Data presentation
The three different ways to present Spectral Shift/MST data are outlined directly below. They are all available in the MO.Control software (Monolith X) or MO.Affinity Analysis software Compare Results view (Monolith NT.115, NT.115Pico, NT.LabelFree, NT.Automated). More information on how to present and describe MST data in publications is shown below.
Ratio (Spectral shift) or normalized fluorescence (Fnorm in ‰, MST)
Here, the ratio (Spectral shift, Figure 1A) or Fnorm (MST, FIgure 1B) is plotted against the concentration of the ligand. This is how Spectral Shift/MST data is presented without further processing. This presentation is suited to present a single binding curve, but it is not the best way to illustrate multiple binding curves in a single graph. The curves will start at different ratio/Fnorm values and/or will show different amplitudes, which can make comparing them difficult.
Figure 1A. Ratio without normalization
Figure 1B. Fnorm without normalization
Baseline corrected ratio (Spectral shift) or Fnorm (MST)
In this normalized display, the change in ratio or Fnorm is plotted against the concentration of the ligand. To obtain ΔRatio (Spectral Shift) or ΔFnorm (MST), the baseline value is subtracted from all data points of the same curve. Thus, by definition, ΔRatio or ΔFnorm is 0 in the unbound state and can adopt positive or negative values, depending on the direction of the response amplitude. This allows the comparison of both the amplitude of the binding curve as well as the Kd of multiple experiments in one graph. When the amplitudes are very different, the response curve with the smaller amplitude might mistakenly be interpreted as a non-binder. In case of very different amplitudes, use Fraction Bound.

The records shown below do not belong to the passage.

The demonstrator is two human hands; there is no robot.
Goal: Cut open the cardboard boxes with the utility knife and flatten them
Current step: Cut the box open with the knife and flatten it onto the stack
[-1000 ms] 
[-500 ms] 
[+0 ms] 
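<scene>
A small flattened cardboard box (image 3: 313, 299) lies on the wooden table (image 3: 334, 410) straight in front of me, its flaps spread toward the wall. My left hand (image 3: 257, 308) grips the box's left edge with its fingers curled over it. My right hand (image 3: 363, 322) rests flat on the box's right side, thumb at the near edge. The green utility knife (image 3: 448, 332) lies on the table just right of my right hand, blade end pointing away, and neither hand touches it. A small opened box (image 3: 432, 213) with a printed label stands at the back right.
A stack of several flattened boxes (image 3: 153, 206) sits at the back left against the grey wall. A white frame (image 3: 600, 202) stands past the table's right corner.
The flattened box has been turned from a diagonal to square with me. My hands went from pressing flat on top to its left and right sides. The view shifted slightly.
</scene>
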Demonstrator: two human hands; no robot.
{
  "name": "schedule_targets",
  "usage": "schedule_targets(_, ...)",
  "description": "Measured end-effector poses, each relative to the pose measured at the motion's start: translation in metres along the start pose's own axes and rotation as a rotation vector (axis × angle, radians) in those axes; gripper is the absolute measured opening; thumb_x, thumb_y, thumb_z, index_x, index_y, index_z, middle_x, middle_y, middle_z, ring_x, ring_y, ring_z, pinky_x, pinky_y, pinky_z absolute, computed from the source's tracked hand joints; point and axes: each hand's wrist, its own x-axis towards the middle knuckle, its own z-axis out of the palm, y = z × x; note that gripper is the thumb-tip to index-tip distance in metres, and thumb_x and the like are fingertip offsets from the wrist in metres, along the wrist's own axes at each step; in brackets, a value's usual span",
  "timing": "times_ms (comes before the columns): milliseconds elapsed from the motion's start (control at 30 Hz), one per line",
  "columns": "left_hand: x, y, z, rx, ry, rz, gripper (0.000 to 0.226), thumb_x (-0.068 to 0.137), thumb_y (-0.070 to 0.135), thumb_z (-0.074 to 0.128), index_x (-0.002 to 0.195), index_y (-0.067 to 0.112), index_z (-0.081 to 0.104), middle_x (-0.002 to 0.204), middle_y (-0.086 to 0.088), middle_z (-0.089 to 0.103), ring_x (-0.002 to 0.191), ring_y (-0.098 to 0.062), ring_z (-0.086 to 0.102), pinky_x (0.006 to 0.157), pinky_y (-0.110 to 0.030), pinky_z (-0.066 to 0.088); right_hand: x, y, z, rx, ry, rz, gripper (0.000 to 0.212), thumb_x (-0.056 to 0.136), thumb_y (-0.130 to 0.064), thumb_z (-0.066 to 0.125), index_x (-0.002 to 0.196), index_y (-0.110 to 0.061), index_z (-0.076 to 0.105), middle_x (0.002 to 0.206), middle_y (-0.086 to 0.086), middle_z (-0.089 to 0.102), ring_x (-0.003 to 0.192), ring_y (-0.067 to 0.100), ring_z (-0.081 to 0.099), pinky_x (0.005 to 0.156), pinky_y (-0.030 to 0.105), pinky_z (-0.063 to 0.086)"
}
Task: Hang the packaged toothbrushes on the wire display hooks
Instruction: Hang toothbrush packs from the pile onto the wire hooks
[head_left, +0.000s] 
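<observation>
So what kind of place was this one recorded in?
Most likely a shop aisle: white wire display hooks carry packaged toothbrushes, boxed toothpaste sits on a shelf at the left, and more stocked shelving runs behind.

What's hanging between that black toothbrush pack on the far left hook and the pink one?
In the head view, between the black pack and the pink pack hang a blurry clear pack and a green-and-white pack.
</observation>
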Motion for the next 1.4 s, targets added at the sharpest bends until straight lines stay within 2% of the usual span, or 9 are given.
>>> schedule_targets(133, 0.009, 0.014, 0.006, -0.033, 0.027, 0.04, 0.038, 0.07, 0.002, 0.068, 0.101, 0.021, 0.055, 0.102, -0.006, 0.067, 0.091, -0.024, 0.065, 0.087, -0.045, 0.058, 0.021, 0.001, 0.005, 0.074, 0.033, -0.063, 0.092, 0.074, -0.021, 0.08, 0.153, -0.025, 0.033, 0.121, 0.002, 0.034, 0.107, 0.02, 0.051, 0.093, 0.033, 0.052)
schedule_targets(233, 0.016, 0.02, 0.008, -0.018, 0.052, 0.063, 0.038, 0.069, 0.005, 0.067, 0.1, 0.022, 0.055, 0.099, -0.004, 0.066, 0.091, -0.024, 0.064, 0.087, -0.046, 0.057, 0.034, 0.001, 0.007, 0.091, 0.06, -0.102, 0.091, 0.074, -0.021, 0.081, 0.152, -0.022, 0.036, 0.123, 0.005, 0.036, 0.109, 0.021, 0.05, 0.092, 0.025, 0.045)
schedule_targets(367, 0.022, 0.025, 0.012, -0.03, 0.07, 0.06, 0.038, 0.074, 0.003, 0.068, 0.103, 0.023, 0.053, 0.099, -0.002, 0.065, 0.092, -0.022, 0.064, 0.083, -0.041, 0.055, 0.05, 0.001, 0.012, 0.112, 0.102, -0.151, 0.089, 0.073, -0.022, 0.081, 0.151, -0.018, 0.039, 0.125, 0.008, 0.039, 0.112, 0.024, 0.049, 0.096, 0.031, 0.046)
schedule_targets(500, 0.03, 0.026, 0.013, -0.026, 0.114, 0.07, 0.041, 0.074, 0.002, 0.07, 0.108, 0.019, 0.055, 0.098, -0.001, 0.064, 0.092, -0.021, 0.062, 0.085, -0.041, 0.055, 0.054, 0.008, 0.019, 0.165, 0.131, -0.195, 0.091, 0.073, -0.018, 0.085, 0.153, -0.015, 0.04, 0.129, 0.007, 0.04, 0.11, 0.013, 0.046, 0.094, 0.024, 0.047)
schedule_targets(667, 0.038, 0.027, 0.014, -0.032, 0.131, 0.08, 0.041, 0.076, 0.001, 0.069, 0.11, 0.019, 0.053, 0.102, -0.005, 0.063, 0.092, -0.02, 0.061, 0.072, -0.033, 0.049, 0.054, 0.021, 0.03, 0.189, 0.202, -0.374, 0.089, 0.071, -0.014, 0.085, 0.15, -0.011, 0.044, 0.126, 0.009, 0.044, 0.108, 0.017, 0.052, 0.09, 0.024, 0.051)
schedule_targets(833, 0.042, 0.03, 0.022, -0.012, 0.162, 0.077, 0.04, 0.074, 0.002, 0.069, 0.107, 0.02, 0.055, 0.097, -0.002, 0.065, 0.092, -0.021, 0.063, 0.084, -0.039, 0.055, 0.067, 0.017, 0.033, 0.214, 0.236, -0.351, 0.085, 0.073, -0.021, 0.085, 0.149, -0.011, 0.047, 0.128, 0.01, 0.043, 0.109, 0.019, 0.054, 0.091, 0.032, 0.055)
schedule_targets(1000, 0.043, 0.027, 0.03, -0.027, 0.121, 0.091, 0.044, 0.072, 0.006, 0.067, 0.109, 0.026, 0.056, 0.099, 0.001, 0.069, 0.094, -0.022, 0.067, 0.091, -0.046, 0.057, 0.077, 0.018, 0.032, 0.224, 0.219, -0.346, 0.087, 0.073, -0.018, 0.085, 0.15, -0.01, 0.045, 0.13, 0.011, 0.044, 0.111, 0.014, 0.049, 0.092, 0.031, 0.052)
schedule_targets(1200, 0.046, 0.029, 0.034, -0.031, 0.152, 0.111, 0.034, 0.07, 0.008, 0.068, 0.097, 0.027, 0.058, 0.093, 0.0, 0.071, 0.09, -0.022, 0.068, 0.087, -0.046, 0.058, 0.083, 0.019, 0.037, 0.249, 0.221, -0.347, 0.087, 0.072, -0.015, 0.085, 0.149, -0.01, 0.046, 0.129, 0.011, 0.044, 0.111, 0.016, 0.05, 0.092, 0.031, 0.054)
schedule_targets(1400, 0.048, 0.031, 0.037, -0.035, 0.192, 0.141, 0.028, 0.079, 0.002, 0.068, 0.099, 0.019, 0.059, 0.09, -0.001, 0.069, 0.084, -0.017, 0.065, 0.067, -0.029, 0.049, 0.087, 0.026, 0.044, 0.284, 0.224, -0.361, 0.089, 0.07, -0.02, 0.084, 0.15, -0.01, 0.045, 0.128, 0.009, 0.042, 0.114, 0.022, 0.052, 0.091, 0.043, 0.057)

Figure 2A. Ratio without normalization
Figure 2B. Fnorm without normalization
Fraction bound
Here, the fraction bound is plotted against the ligand concentration. All ΔRatio or ΔFnorm values of a curve are divided by the curve amplitude, resulting in the fraction bound (from 0 to 1) for each data point. This approach is independent of both the starting level and the amplitude, and thus allows for comparing Kds of interactions with very different amplitudes. However, any further information about the binding amplitude is lost.
Figure 3. Fraction bound
General remarks on publishing Spectral shift or MST data
- The x-axis should have a logarithmic scale.
- Fluorescence traces should be displayed as inset or in the supplemental material for MST experiments.
- MST-on times should be displayed in the MST traces or can be mentioned in the figure legend.
- Perform biological replicates, e.g. at least 3 independently pipetted measurements.